[SPARK-10524][ML] Use the soft prediction to order categories' bins #8734

viirya · 2015-09-13T15:30:55Z

JIRA: https://issues.apache.org/jira/browse/SPARK-10524

Currently we use the hard prediction (ImpurityCalculator.predict) to order categories' bins. But we should use the soft prediction.

SparkQA · 2015-09-13T17:08:54Z

Test build #42382 has finished for PR 8734 at commit 84260ca.

This patch passes all tests.
This patch merges cleanly.
This patch adds no public classes.

jkbradley · 2015-10-06T21:40:26Z

mllib/src/test/scala/org/apache/spark/mllib/tree/DecisionTreeSuite.scala

+      (topNode.id, new RandomForest.NodeIndexInfo(0, None))
+    )))
+    val nodeQueue = new mutable.Queue[(Int, Node)]()
+    DecisionTree.findBestSplits(baggedInput, metadata, Array(topNode),


Can you please update this test to call binsToBestSplit directly? You can change it to be private[tree] so that it's callable from this test suite.

In order to call binsToBestSplit directly, we need to expose many details of findBestSplits too, e.g., binSeqOp, getNodeToFeatures and partitionAggregates...etc., because binsToBestSplit needs binAggregates and featuresForNode..etc. as parameters. Is it a good idea?

jkbradley · 2015-12-30T17:05:00Z

I'll have bandwidth to get this merged now, so I'll watch for updates. Thanks!

jkbradley · 2016-01-14T01:16:41Z

Ping! Please let me know if you don't have time to work on this, and I can take it over. Thanks

viirya · 2016-01-14T01:56:06Z

@jkbradley Sorry for replying late. I will try to finish this soon. Thanks.

jkbradley · 2016-01-14T01:59:20Z

OK thanks!

SparkQA · 2016-01-20T04:59:31Z

Test build #49757 has finished for PR 8734 at commit 2c32350.

This patch passes all tests.
This patch merges cleanly.
This patch adds no public classes.

sethah · 2016-01-20T17:15:36Z

mllib/src/main/scala/org/apache/spark/ml/tree/impl/RandomForest.scala

@@ -740,7 +740,7 @@ private[ml] object RandomForest extends Logging {
              val categoryStats =
                binAggregates.getImpurityCalculator(nodeFeatureOffset, featureValue)
              val centroid = if (categoryStats.count != 0) {
-                categoryStats.predict
+                categoryStats.prob(categoryStats.predict)


I don't believe this is correct. Ordering by the probability of the prediction is essentially the same as ordering by impurity. That's because when the impurity is low, the predicted value will have high probability and vice versa.

From Hastie, Tibshirani, and Friedman:
"We order the predictor classes according to the proportion falling in outcome class 1. Then we split this predictor as if it were an ordered predictor."

For binary category I think it should be as @jkbradley suggested categoryStats.stats(1)
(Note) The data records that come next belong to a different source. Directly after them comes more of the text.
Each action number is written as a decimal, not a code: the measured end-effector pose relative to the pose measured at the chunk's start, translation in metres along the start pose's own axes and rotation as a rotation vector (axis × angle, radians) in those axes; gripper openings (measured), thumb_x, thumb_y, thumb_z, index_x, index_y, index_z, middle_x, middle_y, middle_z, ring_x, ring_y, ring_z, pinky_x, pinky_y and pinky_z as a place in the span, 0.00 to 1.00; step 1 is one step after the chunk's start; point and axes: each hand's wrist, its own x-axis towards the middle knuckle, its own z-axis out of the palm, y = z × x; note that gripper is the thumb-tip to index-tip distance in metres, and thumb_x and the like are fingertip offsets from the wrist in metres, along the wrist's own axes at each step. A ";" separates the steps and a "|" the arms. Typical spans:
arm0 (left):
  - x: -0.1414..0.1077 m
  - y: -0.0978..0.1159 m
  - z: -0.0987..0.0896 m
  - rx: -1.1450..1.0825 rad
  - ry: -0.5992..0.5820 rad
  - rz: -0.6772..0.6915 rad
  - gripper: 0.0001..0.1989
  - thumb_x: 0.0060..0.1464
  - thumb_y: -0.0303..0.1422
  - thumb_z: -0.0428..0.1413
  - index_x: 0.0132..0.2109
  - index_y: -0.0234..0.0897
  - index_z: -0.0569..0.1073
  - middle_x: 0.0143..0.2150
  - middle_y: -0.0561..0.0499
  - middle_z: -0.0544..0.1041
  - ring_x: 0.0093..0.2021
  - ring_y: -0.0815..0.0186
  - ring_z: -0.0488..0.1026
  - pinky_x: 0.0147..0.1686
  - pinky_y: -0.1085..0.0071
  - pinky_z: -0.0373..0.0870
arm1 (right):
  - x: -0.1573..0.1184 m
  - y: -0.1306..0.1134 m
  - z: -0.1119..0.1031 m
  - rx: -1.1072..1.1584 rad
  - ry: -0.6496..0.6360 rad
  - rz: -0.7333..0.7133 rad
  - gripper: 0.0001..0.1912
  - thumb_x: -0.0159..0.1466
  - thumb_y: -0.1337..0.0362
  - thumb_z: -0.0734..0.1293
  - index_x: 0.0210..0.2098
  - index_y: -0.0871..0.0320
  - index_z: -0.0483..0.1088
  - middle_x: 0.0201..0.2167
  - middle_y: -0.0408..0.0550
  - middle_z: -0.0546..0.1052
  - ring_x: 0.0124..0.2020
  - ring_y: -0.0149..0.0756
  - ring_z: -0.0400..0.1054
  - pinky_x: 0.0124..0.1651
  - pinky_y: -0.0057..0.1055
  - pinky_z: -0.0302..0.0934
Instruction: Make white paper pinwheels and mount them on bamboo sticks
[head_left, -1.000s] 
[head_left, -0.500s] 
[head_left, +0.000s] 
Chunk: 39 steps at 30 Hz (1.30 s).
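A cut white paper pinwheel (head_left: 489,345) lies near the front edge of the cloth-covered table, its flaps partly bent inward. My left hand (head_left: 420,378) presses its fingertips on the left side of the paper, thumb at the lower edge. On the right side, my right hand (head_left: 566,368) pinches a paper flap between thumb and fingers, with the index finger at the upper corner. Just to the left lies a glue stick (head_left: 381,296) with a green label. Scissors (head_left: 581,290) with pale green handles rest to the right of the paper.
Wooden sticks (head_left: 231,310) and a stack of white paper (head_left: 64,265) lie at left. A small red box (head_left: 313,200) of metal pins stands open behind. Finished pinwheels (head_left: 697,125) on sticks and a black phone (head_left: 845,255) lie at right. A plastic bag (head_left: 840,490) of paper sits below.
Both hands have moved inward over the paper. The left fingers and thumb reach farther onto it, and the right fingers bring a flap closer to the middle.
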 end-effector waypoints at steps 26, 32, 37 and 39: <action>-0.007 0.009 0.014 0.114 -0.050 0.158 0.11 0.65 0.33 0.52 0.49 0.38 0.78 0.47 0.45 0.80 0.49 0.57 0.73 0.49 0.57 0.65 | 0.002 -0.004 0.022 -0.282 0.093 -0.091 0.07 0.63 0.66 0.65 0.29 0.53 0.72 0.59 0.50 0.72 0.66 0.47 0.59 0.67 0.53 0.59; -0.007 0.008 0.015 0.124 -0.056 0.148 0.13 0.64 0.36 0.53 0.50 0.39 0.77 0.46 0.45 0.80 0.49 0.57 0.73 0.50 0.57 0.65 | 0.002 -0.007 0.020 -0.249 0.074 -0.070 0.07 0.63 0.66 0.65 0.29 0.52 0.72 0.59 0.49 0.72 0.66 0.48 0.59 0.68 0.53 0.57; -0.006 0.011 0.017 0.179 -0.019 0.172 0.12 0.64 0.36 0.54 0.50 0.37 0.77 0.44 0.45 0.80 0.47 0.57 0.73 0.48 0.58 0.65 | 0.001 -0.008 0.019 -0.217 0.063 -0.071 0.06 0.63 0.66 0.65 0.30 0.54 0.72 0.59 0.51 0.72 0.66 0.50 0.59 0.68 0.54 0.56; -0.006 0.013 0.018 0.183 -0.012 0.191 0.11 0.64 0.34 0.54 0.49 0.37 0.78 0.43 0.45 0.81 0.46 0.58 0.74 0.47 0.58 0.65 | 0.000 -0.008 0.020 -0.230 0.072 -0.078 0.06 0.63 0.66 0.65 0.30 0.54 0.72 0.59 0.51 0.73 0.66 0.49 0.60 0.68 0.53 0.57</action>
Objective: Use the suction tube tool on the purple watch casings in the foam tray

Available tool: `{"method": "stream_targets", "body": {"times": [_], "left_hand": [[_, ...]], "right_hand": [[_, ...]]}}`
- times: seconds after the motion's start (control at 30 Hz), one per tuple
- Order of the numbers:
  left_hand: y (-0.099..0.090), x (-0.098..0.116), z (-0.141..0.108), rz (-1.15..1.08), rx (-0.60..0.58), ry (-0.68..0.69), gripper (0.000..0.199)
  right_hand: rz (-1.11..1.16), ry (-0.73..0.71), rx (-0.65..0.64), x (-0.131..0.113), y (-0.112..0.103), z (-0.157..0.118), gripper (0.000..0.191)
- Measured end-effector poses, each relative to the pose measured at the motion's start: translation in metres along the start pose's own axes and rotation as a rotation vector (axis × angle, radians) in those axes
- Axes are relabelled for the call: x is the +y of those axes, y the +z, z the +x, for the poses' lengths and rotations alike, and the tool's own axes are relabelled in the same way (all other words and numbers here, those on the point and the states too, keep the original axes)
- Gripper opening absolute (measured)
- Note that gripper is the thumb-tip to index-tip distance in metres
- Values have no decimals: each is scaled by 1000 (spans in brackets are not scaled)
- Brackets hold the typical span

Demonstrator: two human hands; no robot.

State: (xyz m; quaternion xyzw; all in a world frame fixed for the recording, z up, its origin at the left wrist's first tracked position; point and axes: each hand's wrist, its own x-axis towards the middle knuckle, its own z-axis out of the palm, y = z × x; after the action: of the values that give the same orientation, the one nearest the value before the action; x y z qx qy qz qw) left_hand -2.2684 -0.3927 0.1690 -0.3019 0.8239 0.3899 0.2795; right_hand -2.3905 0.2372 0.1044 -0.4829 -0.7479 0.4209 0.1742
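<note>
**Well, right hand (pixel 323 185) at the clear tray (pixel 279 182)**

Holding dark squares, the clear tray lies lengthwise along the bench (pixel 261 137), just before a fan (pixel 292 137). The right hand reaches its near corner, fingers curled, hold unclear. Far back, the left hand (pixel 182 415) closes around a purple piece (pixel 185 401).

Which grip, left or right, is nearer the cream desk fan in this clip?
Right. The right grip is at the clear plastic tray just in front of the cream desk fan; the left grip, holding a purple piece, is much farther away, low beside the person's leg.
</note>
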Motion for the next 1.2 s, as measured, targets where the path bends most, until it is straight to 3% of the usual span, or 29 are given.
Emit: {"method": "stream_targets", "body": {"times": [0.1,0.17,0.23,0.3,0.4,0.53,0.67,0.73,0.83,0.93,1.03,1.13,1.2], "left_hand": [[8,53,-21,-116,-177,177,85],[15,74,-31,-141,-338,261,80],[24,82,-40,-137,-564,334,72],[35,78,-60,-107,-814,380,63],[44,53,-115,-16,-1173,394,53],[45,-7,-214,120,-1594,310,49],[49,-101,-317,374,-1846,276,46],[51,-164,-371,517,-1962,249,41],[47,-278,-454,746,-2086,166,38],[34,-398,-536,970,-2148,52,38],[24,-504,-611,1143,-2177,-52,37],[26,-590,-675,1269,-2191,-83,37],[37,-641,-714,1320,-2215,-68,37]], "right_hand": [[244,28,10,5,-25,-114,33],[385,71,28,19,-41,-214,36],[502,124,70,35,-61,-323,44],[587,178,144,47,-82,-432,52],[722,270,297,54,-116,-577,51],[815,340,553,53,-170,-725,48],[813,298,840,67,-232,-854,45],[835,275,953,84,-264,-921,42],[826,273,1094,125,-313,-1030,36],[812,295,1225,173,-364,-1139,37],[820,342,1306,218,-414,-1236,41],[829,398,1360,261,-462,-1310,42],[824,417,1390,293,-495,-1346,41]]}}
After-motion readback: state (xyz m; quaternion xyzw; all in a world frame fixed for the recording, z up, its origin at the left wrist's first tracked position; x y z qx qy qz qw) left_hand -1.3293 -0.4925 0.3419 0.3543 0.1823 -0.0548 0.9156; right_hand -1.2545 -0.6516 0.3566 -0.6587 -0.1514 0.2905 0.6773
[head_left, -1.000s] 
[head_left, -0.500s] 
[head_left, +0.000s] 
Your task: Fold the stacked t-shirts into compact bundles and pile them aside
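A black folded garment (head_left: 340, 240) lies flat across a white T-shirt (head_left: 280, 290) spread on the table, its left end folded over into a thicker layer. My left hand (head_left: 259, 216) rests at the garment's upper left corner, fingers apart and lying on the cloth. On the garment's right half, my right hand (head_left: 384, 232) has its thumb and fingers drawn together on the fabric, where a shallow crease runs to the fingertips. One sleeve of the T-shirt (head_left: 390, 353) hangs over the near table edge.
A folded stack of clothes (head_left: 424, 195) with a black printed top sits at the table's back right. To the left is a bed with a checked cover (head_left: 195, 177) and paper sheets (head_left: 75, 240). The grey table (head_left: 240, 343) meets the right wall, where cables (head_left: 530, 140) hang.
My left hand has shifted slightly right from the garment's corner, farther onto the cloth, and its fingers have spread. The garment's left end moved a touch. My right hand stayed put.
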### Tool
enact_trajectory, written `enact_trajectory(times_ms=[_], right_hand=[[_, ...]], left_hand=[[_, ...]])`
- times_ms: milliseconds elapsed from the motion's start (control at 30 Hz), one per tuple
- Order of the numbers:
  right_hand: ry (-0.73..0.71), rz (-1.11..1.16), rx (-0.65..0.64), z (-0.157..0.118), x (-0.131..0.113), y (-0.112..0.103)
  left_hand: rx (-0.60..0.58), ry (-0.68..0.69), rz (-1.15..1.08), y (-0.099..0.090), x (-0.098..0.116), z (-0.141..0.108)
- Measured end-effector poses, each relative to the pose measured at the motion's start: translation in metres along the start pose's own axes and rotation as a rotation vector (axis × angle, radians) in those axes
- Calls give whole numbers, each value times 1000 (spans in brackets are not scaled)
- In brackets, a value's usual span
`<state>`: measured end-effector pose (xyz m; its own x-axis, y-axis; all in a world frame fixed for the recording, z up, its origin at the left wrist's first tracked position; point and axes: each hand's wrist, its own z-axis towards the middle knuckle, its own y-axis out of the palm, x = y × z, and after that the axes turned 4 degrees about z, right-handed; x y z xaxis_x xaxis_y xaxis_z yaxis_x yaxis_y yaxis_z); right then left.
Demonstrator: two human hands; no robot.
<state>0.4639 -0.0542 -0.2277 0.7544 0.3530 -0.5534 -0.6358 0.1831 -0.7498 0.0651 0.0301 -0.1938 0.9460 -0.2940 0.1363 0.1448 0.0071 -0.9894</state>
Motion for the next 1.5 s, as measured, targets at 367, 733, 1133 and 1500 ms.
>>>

As I saw from the implementation, categoryStats.stats(1) is just the count of class 1, not the proportion falling in outcome class 1. Are we going to order bins by that?

Finding the proportion falling in outcome class 1 simply requires division of the counts by a constant. Since we're just using that number for an ordering, constant division won't matter. They are the same.

My initial comment has a typo. It should say for a "binary outcome", not "binary category".

Yeah, I see. I was thinking we are going to order them by soft prediction of each bin. Actually what we want is to order them by soft prediction of certain class.

SparkQA · 2016-01-21T07:37:52Z

Test build #49865 has finished for PR 8734 at commit cd25214.

This patch fails PySpark unit tests.
This patch merges cleanly.
This patch adds no public classes.

SparkQA · 2016-01-21T09:48:43Z

Test build #49874 has finished for PR 8734 at commit a37d3d8.

This patch passes all tests.
This patch merges cleanly.
This patch adds no public classes.

sethah · 2016-01-22T18:35:36Z

mllib/src/main/scala/org/apache/spark/ml/tree/impl/RandomForest.scala

@@ -740,7 +740,11 @@ private[ml] object RandomForest extends Logging {
              val categoryStats =
                binAggregates.getImpurityCalculator(nodeFeatureOffset, featureValue)
              val centroid = if (categoryStats.count != 0) {
-                categoryStats.predict
+                if (categoryStats.count == 2) {


I think you meant categoryStats.stats.length == 2. categoryStats.count is the count of data points falling into that particular bin. Since we are trying to determine here whether this is regression or binary classification, I think checking if (binAggregates.metadata.isClassification) is more clear.

Additionally, the code under the if and else statements of centroidForCategories is identical except for a single line. It seems cleaner to restructure to something like:

val centroidForCategories = Range(0, numCategories).map { case featureValue => val categoryStats = binAggregates.getImpurityCalculator(nodeFeatureOffset, featureValue) val centroid = if (categoryStats.count != 0) { if (binAggregates.metadata.isMulticlass) { // multiclass classification categoryStats.calculate() } else if (binAggregates.metadata.isClassification) { // binary classification categoryStats.stats(1) } else { // regression categoryStats.predict } } else { Double.MaxValue } (featureValue, centroid) }

@sethah Thanks. You are right. I didn't read this part of codes thoroughly.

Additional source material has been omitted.